---------- The data ----------
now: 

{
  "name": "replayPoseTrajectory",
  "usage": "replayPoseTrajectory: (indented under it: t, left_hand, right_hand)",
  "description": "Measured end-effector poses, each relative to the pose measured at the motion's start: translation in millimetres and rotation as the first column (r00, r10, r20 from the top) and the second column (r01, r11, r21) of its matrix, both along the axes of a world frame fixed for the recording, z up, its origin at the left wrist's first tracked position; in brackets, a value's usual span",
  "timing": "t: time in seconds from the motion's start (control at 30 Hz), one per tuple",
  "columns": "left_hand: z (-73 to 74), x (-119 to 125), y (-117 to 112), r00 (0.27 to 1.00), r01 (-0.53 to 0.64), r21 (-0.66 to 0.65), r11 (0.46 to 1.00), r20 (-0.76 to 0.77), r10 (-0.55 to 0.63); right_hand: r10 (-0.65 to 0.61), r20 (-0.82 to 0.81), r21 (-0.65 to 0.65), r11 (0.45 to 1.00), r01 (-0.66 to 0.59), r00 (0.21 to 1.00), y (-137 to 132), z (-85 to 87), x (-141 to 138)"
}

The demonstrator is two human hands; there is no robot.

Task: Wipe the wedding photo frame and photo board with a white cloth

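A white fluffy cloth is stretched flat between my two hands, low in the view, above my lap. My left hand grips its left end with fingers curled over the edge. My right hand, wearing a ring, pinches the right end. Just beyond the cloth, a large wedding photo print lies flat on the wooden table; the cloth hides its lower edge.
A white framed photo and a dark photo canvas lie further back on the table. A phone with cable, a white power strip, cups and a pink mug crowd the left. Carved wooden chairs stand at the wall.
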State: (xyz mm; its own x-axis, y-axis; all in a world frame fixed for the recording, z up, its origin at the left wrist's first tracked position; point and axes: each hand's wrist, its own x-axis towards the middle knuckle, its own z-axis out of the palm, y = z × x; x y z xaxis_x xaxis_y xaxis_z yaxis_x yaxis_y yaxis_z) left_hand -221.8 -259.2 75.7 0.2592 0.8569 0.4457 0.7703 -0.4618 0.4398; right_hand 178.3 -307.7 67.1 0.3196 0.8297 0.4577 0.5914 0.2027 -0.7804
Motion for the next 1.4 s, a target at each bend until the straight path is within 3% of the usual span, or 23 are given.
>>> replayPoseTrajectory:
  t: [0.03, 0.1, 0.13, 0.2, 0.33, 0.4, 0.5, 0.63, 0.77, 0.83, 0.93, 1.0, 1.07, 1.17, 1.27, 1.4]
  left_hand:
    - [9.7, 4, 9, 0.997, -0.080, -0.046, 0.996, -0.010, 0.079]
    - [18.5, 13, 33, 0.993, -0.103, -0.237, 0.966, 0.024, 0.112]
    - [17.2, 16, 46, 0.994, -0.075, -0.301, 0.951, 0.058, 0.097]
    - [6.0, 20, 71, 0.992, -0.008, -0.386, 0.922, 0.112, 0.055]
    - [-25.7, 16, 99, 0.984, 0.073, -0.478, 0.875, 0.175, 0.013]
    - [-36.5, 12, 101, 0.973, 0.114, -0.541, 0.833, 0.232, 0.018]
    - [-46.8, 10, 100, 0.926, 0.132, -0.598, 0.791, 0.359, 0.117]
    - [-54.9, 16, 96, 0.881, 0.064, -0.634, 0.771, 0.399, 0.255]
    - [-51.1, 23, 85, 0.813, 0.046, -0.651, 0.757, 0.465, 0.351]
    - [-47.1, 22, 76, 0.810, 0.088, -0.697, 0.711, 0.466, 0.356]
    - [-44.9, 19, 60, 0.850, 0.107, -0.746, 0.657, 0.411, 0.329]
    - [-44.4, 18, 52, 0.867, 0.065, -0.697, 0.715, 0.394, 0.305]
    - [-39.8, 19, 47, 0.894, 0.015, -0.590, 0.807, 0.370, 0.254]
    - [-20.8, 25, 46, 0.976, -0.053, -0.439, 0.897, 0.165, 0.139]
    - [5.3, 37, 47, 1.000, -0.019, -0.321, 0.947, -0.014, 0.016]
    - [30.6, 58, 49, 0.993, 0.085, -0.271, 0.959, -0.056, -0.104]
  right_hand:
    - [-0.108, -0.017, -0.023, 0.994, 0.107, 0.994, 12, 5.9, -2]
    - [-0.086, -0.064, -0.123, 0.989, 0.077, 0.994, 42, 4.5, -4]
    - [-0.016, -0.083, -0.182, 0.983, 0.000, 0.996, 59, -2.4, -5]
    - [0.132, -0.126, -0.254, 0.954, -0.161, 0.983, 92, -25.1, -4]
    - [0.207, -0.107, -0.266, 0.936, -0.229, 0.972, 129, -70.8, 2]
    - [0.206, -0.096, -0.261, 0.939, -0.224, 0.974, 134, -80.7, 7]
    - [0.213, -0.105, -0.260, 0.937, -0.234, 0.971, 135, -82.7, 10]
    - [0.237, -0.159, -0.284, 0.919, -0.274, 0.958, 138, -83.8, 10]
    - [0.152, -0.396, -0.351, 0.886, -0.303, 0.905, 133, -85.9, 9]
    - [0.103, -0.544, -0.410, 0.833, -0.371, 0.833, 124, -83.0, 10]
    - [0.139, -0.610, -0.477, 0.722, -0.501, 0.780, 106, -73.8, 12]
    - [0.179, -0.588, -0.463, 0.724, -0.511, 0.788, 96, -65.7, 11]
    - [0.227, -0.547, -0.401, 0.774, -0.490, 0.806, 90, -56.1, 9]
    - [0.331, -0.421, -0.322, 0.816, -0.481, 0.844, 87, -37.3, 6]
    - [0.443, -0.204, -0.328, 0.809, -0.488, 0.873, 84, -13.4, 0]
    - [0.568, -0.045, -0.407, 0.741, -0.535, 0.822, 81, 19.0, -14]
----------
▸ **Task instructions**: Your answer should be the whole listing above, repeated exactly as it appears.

▸ **Expected answer**:
now: 

{
  "name": "replayPoseTrajectory",
  "usage": "replayPoseTrajectory: (indented under it: t, left_hand, right_hand)",
  "description": "Measured end-effector poses, each relative to the pose measured at the motion's start: translation in millimetres and rotation as the first column (r00, r10, r20 from the top) and the second column (r01, r11, r21) of its matrix, both along the axes of a world frame fixed for the recording, z up, its origin at the left wrist's first tracked position; in brackets, a value's usual span",
  "timing": "t: time in seconds from the motion's start (control at 30 Hz), one per tuple",
  "columns": "left_hand: z (-73 to 74), x (-119 to 125), y (-117 to 112), r00 (0.27 to 1.00), r01 (-0.53 to 0.64), r21 (-0.66 to 0.65), r11 (0.46 to 1.00), r20 (-0.76 to 0.77), r10 (-0.55 to 0.63); right_hand: r10 (-0.65 to 0.61), r20 (-0.82 to 0.81), r21 (-0.65 to 0.65), r11 (0.45 to 1.00), r01 (-0.66 to 0.59), r00 (0.21 to 1.00), y (-137 to 132), z (-85 to 87), x (-141 to 138)"
}

The demonstrator is two human hands; there is no robot.

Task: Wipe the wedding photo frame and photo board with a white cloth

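A white fluffy cloth is stretched flat between my two hands, low in the view, above my lap. My left hand grips its left end with fingers curled over the edge. My right hand, wearing a ring, pinches the right end. Just beyond the cloth, a large wedding photo print lies flat on the wooden table; the cloth hides its lower edge.
A white framed photo and a dark photo canvas lie further back on the table. A phone with cable, a white power strip, cups and a pink mug crowd the left. Carved wooden chairs stand at the wall.
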State: (xyz mm; its own x-axis, y-axis; all in a world frame fixed for the recording, z up, its origin at the left wrist's first tracked position; point and axes: each hand's wrist, its own x-axis towards the middle knuckle, its own z-axis out of the palm, y = z × x; x y z xaxis_x xaxis_y xaxis_z yaxis_x yaxis_y yaxis_z) left_hand -221.8 -259.2 75.7 0.2592 0.8569 0.4457 0.7703 -0.4618 0.4398; right_hand 178.3 -307.7 67.1 0.3196 0.8297 0.4577 0.5914 0.2027 -0.7804
Motion for the next 1.4 s, a target at each bend until the straight path is within 3% of the usual span, or 23 are given.
>>> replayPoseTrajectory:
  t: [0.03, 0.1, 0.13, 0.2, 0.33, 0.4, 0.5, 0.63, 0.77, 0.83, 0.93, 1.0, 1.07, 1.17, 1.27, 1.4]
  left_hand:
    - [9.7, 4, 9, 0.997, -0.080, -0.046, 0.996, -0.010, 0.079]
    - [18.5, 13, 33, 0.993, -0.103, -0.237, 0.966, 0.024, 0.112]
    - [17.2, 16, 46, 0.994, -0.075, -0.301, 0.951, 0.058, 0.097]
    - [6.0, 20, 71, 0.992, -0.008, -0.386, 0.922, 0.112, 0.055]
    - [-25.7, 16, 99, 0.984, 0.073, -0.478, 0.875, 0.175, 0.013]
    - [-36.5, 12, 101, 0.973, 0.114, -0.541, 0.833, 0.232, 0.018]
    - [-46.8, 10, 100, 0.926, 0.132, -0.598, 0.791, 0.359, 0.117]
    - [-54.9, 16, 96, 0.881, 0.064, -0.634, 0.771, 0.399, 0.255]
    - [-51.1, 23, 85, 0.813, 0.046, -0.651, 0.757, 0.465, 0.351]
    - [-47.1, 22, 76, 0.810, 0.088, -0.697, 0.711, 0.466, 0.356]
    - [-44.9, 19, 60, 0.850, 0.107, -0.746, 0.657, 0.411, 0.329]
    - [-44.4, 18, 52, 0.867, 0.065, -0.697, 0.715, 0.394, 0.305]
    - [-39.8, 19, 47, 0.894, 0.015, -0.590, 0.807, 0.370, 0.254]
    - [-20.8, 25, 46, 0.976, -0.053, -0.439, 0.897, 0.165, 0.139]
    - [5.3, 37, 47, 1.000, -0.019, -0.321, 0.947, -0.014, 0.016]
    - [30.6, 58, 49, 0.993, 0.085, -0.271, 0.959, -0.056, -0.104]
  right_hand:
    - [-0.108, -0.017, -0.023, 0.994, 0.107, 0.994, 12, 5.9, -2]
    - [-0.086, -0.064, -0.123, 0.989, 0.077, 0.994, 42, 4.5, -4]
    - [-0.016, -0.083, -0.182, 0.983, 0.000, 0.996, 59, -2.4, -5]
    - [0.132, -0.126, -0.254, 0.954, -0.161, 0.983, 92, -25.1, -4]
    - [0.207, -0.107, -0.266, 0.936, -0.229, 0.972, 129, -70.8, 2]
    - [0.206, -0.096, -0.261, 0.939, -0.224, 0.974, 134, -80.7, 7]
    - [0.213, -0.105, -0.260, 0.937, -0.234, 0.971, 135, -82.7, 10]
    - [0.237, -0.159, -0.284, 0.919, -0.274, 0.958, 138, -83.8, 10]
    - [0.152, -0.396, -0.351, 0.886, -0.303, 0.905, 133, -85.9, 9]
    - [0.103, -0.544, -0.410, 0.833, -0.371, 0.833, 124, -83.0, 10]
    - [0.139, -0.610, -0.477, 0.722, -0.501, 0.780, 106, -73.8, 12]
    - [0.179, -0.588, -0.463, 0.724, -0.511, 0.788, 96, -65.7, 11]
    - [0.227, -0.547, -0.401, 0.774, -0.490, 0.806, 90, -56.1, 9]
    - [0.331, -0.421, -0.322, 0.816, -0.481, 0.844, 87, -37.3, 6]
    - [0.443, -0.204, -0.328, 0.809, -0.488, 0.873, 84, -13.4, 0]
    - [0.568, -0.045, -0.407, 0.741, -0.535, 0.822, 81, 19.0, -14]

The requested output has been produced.